The obtained model structures and parameters resulting from the model loop, were used to make several forecasts during a test period of one week. For each forecast, two weeks of distance data, plus one observation, were retrieved from the database, such that in the case of a weekly seasonality, a sufficient amount of data would be present for decomposition. Hence, $m_{f} = 2$. To make sure that in no case the data used for forecasting would overlap with the data used for model building, a two week period separated the training and test period. That is, the test week ranged from Monday October 29th, 00:00:00 PDT, up to and including Sunday November 4th, 2018, 23:45:00 PST, as shown in Figure \@ref(fig:traintest).

Defining where and when to forecasts, was done by simulating real-world forecast requests, and sending them to the forecast loop.

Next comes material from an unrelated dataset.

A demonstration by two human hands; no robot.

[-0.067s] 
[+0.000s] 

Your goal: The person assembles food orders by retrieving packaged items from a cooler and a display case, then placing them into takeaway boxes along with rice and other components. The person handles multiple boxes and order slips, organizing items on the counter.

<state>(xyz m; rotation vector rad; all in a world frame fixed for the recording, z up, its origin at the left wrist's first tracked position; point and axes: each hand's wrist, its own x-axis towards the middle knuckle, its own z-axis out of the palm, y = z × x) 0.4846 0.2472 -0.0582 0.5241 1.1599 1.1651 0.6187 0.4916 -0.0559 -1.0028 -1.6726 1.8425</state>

To do this in a realistic way, the following requirements had to be fulfilled.

* More forecast requests should occur at locations where the usage intensity of the system is higher.
* More forecast requests should occur at times when the usage intensity of the system is higher.
* It should be accounted for, that the times when the usage intensity is higher, can vary per location, and vice versa.

Bearing these requirements in mind, the following approach was developed. All pick-ups during the test week were retrieved from the database. Ten pick-ups per cluster where randomly sampled, guaranteeing that each cluster was represented in the sample. Subsequently, $500-10 \times k$ pick-ups were randomly sampled from the remaining ones, regardless to which cluster they belonged. This lead to a dataset of 500 pick-ups in total, from which the location-timestamp combinations were retrieved. Pick-ups reflect the usage of the bike sharing system. That is, a random sample of them will contain more locations in areas where the usage intensity is high, and more timestamps at times when the usage intensity is high. Furthermore, the location and timestamp come as a combination, rather than as separate entities. In this way, the approach fulfills all three requirements mentioned above. The location-timestamp combinations in the sample will from now on be referred to as the *test points*.

Starting from the timestamp of the test point, all time lags up to one day ahead, i.e. 96 time lags in total, were forecasted. Having 500 test points, in total, 48000 forecasts were made. To evaluate their performance, historical distance data for all forecasted time lags were retrieved from the database, and the forecast RMSE (see Section \@ref(twofourtwosix).6) was calculated for each test point separately.

By using the approach described above, the reported overall forecast errors will be dominated by those made during peak hours, when obtaining accurate forecasts is generally harder, and in crowded areas, where obtaining accurate forecasts is generally harder. However, this is intended, because reporting a large amount of forecast errors made during off-peak hours, and in non-crowded areas, or, alternatively, using adjusted error metrics such as the RMSLE, may give results that look nicer, but do not reflect the real usefulness of the forecasting system.

To examine the forecasting power of DBAFS in a relative manner, all test points were also forecasted 96 time lags ahead with a simple baseline method. The naïve method, as described in Section \@ref(twofourthree), was chosen for this task. Therefore, the baseline forecasting system will from now on be referred to as the Naïve Forecasting System (NFS). For each test point, the RMSE's of the forecasts of NFS were calculated, and compared to those of DBAFS.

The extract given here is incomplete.